WHAT YOU ARE ASKED TO DO
From the listing below, reproduce word for word the part that opens with the line containing "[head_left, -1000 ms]" and closes with the line containing "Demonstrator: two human"; reproduce nothing else.
(INPUT DATA begins)
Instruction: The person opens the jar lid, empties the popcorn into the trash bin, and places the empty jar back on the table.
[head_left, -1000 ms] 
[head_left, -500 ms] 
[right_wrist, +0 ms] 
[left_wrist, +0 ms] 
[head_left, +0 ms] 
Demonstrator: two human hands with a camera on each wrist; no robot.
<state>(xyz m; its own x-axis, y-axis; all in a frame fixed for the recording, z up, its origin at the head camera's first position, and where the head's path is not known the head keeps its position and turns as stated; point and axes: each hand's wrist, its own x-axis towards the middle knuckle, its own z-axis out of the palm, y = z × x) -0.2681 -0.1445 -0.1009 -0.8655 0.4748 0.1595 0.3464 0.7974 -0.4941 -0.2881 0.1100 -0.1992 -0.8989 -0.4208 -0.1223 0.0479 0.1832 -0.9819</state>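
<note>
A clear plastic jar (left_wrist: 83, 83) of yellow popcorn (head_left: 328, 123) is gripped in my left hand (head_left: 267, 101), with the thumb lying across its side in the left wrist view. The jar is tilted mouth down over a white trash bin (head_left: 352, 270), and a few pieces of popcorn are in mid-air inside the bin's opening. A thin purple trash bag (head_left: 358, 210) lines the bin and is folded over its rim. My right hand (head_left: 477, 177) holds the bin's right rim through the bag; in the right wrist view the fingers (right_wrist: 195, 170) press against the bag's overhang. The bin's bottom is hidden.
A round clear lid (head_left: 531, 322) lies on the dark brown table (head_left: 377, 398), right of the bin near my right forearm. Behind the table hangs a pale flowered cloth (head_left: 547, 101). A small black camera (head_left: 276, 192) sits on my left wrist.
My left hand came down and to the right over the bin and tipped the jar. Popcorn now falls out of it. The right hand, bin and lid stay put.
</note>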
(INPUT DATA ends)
PROBLEM SOLUTION
[head_left, -1000 ms] 
[head_left, -500 ms] 
[right_wrist, +0 ms] 
[left_wrist, +0 ms] 
[head_left, +0 ms] 
Demonstrator: two human hands with a camera on each wrist; no robot.

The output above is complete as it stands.